From the shaded streets formed by the high walls of the warehouses I passed out into the terrible clarity of the sun; I was jostled on all sides; the bright flags of the ships rippled in the wind; further down, between a black wall and the red side of a transatlantic vessel, men were incessantly beating the boat with hammers: this huge demonstration of power and wealth, piles of merchandise and animals kicking as they hung in the air, struck at me with anguish.
And I came to the inevitable conclusion:
‘It’s useless, I’ll have to kill myself.’
I’d had a vague presentiment of this.
Already I had been seduced by the theatrical glamour that accompanied the idea of mourning at a suicide’s wake.
I envied the corpses around whose coffins wept beautiful women, and my masculinity was painfully intimidated when I saw them bent over at the side of a coffin.
I would have liked to have occupied a dead man’s sumptuous bed; like dead men I would have liked to be adorned with flowers and made beautiful by the gentle light of candles, to receive into my eyes and onto my forehead the tears poured out by young ladies in mourning.
This was not the first time I had had this thought, but at this moment I was touched by its certainty.
‘I do not have to die… but I must kill myself,’ and before I could react, the singular nature of this absurd idea took hungry possession of my will.
‘I do not have to die, no… I cannot die… but I have to kill myself.’
Where did this illogical certainty come from, which has since that moment guided my whole life?
My mind freed itself of secondary sensations; I was only a heartbeat and a clear-sighted eye open to interior serenity.
‘I do not have to die, but I have to kill myself.’
I went up to a zinc warehouse. Nearby a group of young men was unloading bags from a truck, and the ground was covered by a yellow carpet of corn.
I thought:
‘It must be here,’ and realised, as I took the revolver from my pocket, ‘not through the temples, because it’ll make me ugly, but in the heart.’
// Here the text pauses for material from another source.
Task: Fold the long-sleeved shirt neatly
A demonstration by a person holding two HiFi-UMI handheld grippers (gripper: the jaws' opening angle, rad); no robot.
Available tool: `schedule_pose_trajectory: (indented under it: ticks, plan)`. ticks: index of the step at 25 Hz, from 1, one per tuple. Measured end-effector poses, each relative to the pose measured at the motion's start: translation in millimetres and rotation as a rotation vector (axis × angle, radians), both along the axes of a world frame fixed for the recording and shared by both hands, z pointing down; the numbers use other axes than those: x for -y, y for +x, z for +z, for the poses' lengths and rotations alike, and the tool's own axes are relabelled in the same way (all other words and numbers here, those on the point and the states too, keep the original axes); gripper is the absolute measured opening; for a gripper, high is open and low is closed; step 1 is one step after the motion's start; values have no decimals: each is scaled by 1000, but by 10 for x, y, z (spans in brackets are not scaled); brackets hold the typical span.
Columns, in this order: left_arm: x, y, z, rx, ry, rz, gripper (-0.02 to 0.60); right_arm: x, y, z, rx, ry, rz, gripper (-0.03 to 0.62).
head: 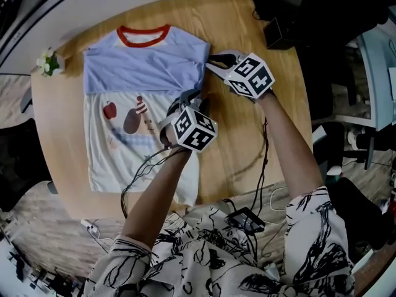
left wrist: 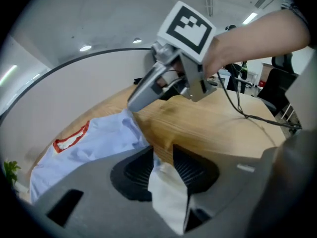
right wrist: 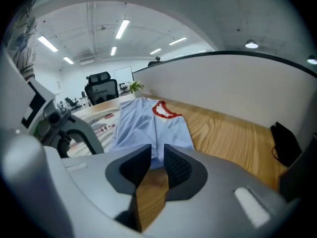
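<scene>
Here, one shirt on one table; left claw, right claw, each slightly apart.

Head view looks steeply down on the table — both gripper views sit low and close, sharing the shirt.

- No words, numbers or brand names can be read.
- Black-and-white square code patterns, without letters, are carried by the near white cube and the far white cube.
</scene>
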State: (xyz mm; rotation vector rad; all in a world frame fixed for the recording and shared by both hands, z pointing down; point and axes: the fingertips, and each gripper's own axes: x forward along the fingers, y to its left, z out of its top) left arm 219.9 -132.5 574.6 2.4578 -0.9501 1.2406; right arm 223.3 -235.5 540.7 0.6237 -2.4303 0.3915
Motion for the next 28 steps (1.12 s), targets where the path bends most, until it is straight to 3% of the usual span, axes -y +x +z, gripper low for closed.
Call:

Some unshakeable certainty guided my arm.
I asked myself:
‘Where is my heart?’
The dull blows coming from inside me revealed its position.
I looked at the cylinder. I had loaded five bullets. Then I pressed the barrel of the revolver against my jacket.
A sudden lightness made my knees tremble and I leant against the wall of the warehouse.
My eyes fixed on the yellow carpet of corn, and I pulled the trigger, slowly, thinking:
‘I don’t have to die,’ and the hammer fell… But in that very brief instant that separated the blow of the hammer from the action of the fulminant, I felt my spirit spreading out into a shadowy space.
I fell to the ground.
When I woke up in bed in my room, a ray of sunlight was tracing the outline of the curtains onto the white wall.